2. 各品目

  「文房具」については、平均して各地域ともに100円近辺の設定が多く、ライフスタイル調査結果によれば、「100円均一ショップ」での購買行動として文房具品を同店舗で買っている人が3割強いることから、値段設定が100円に近いものとなり、地域による変化が少ないものと考えられる。
 「家具」については今回の調査対象店舗では小学生用の「学習机」と「いす」について調査できたが、地域による価格差は見られなかった。
 「日用雑貨」については、大きな地域差は見られなかった。ほぼ多くの品目に地域による差異はなかったが、丹波地域は自治体指定の「ゴミ袋」となり、その分、日用雑貨トータルで丹波地域の相対的価格高がある。なお、日用雑貨に関しては、文房具と同様に「100円均一ショップ」での購入者は多いとみられ、同価格との競合において必要生計費算出の基礎を求めていく必要がある。
 「理美容品」については、比較的高価格な化粧品類に関しては国産の定番商品を中心に調査したが、明石、伊丹に関しては同系列スーパーであるため同等品・類似品の取り扱いが多いため、理美容品価格の地域差はほとんどなかったが、丹波地域では同一メーカー商品であっても、価格帯の低い商品を中心に品ぞろえをしているため(例:明石・伊丹「資生堂マキアージュ」、丹波「資生堂インテグレート」)、理美容品全体では他地域に比べて低い指数となっている。なお、化粧品類以外は地域間の価格差はあまりなく、化粧品類に関しても定価からの値引きはさほどなされていないことから、理美容品について地域間差はあまりないものと考えられる。
 「医薬品等」については、各地域ともほとんどの調査品目で同一商品の価格を調査できた。なお、丹波地域については、医薬品類のみ「大型ドラッグストア」での調査であったことから、明石、伊丹の総合小売店に比べて低価格となっている。よって、地域差よりも取扱店舗の形態の差がある品目群ともみられる。
 「家庭用品」に関しては、明石、丹波での価格差異は小さいが、伊丹については小売店舗の規模が他地域に比べて大きいことから、定番・売れ筋の品ぞろえとしての商品を選んだ場合、若干、他地域に比べて低価格となっている。

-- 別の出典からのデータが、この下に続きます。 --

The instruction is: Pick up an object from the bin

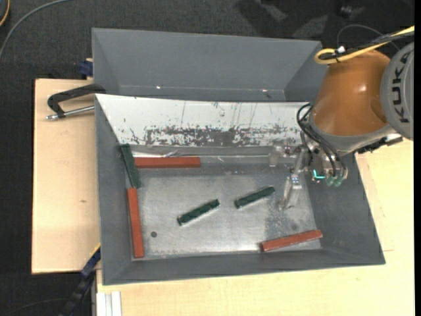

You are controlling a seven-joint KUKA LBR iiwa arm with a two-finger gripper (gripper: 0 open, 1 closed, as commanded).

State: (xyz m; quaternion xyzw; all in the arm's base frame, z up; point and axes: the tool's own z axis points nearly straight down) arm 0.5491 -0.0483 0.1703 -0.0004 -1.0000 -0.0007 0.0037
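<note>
Dark-green flat bar (254, 197) lies just beside the jaws, their state unclear.

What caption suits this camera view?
KUKA gripper inside the grey bin at its right, beside a dark green bar; a red-brown bar lies by the near wall.
</note>
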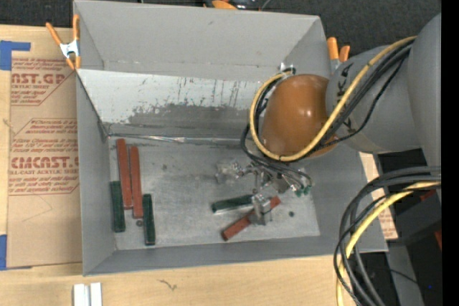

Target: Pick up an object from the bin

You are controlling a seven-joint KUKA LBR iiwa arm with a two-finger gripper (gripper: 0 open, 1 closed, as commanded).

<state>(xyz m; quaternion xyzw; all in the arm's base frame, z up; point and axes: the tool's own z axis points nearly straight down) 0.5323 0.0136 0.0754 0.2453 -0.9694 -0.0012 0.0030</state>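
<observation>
**Grey bin (188, 31), gripper low at its near right**

Scuffed grey metal makes up the bin's floor, and the arm reaches in from the right. A short dark green stick (229, 206) lies flat on the near right part of that floor. Its right end runs under the gripper (264, 198). Just nearer lies a red-brown stick (237, 228), slanting up to the right so that its upper end also meets the gripper. The gripper sits low over the spot where these two ends come together. Whether the claw is open or closed, or has hold of either stick, I cannot tell. Above it bulges the wrist's orange cover (295, 115), ringed by yellow and black cables (255, 105). Well apart at the near left, a pair of red-brown sticks (129, 172) and two green sticks (117, 206) lie side by side.
</observation>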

 「被服・履物」については、男性衣類についての地域差はあまりないものの、女性衣類では丹波地域が他地域に比べて低価格となっている。これは、丹波地域の調査対象小売店の顧客対象として中高齢層が多いとみられ、フォーマル、カジュアル系の「アウター」衣類については、同年齢層の買いやすい価格設定をしていると推測する。なお、丹波地域においてもフォーマル、カジュアル系の「アウター」衣類を専門に扱う全国チェーン店(ユニクロ、洋服の青山等)があり、それら専門店で購入することが頻度として高い場合は、やはり地域間の購入価格に差異は生じにくいとみられる。
 「家電製品」については、各地域とも同系列の大型家電量販店で売れ筋商品を選定して調査した。その結果、機能的に同等商品が各地域ともに購入されており、地域間の価格差はさほど見られない。なお、各品目の価格については実勢価格であるため、より生活実態に近い価格での比較をしている。